Nashville's finest hotel is also one of the great American art hotels — a 297-room tower with an extraordinary permanent collection of works by Kara Walker, Ellsworth Kelly, and Kehinde Wiley, anchored by the exceptional L.A. Jackson rooftop bar and Yolan fine dining restaurant. The design by Deborah Berke Partners sets a standard for Music City luxury.
The tallest building in Nashville (43 stories) anchors the Convention Center complex with panoramic views from its upper floors and three restaurant concepts including the acclaimed Etch restaurant by Deb Paquette. The location above the pedestrian bridge over Broadway makes it the most conveniently placed luxury hotel in the city.

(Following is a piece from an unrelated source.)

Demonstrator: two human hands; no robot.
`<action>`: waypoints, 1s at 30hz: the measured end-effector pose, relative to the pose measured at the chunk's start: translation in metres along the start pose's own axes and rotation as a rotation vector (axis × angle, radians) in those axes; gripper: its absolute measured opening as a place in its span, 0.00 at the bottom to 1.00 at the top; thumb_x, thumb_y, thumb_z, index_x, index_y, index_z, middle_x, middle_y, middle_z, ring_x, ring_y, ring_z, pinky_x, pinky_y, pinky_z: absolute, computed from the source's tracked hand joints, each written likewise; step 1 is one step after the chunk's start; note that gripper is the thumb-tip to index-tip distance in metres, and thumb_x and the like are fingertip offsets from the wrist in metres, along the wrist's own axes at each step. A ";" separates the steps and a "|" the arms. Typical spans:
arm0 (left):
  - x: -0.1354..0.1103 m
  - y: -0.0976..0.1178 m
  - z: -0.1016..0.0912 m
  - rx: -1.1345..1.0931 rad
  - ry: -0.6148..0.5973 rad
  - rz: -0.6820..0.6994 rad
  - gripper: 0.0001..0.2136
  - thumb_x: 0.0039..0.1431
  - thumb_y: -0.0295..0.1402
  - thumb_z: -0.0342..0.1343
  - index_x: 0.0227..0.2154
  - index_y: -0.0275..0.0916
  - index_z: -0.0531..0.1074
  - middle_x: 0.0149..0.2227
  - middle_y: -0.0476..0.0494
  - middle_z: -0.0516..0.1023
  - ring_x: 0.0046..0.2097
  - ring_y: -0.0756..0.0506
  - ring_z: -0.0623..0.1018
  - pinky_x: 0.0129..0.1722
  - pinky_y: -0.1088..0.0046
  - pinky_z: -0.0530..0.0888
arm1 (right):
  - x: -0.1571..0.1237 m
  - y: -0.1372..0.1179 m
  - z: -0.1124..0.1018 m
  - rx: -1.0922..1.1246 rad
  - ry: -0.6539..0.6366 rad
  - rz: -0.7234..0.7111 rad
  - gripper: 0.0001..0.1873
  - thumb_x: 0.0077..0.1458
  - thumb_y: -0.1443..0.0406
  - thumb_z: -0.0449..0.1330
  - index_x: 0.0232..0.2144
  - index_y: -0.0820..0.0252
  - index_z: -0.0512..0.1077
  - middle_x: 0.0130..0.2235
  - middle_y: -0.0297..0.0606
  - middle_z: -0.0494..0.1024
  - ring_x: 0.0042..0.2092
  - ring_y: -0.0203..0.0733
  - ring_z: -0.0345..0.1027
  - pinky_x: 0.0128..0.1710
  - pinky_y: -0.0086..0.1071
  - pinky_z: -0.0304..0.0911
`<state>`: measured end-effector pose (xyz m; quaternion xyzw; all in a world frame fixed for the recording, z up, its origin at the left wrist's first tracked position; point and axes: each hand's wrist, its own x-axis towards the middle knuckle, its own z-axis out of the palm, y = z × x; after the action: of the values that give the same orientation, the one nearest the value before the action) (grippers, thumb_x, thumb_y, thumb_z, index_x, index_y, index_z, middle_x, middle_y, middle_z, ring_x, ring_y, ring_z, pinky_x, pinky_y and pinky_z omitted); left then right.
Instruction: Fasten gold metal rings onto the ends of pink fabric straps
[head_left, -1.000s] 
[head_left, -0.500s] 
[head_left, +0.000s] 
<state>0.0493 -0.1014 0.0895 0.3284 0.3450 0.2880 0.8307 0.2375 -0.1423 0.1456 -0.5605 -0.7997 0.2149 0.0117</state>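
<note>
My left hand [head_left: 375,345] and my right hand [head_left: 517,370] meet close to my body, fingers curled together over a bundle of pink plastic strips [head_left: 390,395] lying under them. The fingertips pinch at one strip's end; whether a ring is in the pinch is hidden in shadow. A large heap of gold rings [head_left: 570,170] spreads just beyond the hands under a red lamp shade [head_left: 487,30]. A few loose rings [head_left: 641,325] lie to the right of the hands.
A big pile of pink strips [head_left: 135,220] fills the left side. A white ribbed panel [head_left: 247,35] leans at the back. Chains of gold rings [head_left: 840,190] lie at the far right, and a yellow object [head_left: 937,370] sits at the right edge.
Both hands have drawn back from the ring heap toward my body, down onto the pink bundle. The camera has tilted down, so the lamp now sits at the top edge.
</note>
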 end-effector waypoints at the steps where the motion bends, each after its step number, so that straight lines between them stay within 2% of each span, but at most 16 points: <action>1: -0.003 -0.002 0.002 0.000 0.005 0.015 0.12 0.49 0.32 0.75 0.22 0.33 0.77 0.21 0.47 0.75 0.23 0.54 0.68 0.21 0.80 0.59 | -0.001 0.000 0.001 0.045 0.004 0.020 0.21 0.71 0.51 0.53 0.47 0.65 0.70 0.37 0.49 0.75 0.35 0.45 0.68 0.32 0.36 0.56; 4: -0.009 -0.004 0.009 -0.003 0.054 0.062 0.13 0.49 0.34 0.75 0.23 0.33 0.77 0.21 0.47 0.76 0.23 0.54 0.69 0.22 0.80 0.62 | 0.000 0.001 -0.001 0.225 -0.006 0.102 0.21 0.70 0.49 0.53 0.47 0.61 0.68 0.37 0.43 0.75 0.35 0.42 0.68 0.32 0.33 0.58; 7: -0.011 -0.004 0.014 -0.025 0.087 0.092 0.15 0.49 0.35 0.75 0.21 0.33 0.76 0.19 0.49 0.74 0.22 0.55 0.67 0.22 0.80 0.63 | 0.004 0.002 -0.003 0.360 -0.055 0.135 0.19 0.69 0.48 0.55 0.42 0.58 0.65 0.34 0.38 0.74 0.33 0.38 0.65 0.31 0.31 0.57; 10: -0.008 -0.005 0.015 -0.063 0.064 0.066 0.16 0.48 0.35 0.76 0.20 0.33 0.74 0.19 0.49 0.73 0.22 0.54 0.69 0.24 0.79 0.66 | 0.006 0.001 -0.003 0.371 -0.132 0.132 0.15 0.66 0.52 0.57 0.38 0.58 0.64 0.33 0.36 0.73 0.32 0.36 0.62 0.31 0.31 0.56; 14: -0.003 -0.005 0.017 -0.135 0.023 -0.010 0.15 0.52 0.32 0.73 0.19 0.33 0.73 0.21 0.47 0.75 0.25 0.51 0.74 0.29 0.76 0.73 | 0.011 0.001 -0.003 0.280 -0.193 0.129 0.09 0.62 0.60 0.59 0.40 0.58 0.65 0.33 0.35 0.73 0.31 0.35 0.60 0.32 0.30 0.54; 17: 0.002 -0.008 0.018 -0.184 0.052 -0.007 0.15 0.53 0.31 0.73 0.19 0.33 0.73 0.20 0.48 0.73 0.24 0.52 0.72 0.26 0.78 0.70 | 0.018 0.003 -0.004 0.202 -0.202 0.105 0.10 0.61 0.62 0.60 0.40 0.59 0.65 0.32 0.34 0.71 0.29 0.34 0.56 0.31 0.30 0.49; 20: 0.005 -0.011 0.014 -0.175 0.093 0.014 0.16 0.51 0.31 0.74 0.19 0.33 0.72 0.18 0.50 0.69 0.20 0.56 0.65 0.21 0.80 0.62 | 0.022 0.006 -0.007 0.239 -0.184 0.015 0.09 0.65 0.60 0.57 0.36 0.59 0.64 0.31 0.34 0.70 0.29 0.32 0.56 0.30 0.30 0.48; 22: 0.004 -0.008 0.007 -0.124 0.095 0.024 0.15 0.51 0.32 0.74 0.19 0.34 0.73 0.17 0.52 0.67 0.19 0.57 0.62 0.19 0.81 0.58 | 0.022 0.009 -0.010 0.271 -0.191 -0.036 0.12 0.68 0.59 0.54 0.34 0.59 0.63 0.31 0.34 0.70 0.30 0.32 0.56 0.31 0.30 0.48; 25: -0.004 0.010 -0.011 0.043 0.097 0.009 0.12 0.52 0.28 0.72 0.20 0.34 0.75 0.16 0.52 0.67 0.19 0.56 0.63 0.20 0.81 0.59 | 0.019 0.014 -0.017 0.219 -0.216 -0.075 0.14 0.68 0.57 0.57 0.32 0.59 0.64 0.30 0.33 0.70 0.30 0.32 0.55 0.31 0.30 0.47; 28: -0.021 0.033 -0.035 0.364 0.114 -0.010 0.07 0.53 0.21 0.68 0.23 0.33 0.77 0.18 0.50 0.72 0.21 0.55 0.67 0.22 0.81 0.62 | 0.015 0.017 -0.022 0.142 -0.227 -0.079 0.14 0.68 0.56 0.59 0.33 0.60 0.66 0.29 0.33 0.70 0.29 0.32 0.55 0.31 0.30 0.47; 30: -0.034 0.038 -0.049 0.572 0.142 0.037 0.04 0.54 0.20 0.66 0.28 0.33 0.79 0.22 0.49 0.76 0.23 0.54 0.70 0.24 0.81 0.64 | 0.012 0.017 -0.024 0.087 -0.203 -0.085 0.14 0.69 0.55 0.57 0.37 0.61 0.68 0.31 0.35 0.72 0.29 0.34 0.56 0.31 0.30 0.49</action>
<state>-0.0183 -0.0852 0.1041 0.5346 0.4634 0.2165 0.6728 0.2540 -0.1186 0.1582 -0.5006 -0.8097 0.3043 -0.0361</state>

Tennessee's only Forbes Five-Star hotel, opened in 1910, with a Beaux-Arts lobby of breathtaking grandeur — green marble columns, barrel-vaulted ceiling, and the original Art Deco mahogany check-in desk. The Capitol Grille restaurant and the Oak Bar are Nashville institutions, and the ladies' lounge (open to all) is one of the most celebrated Art Deco interiors in the South.
A genuinely fun boutique with a retro-Nashville personality — named for Bobby's Idle Hour Tavern, the rooftop bar with Airstream trailers as cocktail bars, mid-century-inspired rooms, and a lobby that feels like a design magazine shoot. Steps from Broadway's honky-tonks but manages to feel detached from the tourist frenzy.
The Louisville-based contemporary art museum hotel brand's Nashville outpost occupies a restored 1905 building with rotating contemporary art exhibitions accessible 24 hours a day, the excellent Gray & Dudley restaurant, and rooms that double as gallery spaces. The best hotel in Nashville for serious art lovers.
A 1930 Noel Hotel converted into a stylish boutique with Tennessee whiskey-barrel–staved headboards, local artist installations, and the destination Makeready cocktail programme in its lower-level bar. The rooftop Denim bar is casual and genuinely fun, with some of the best Broadway-adjacent views in the city.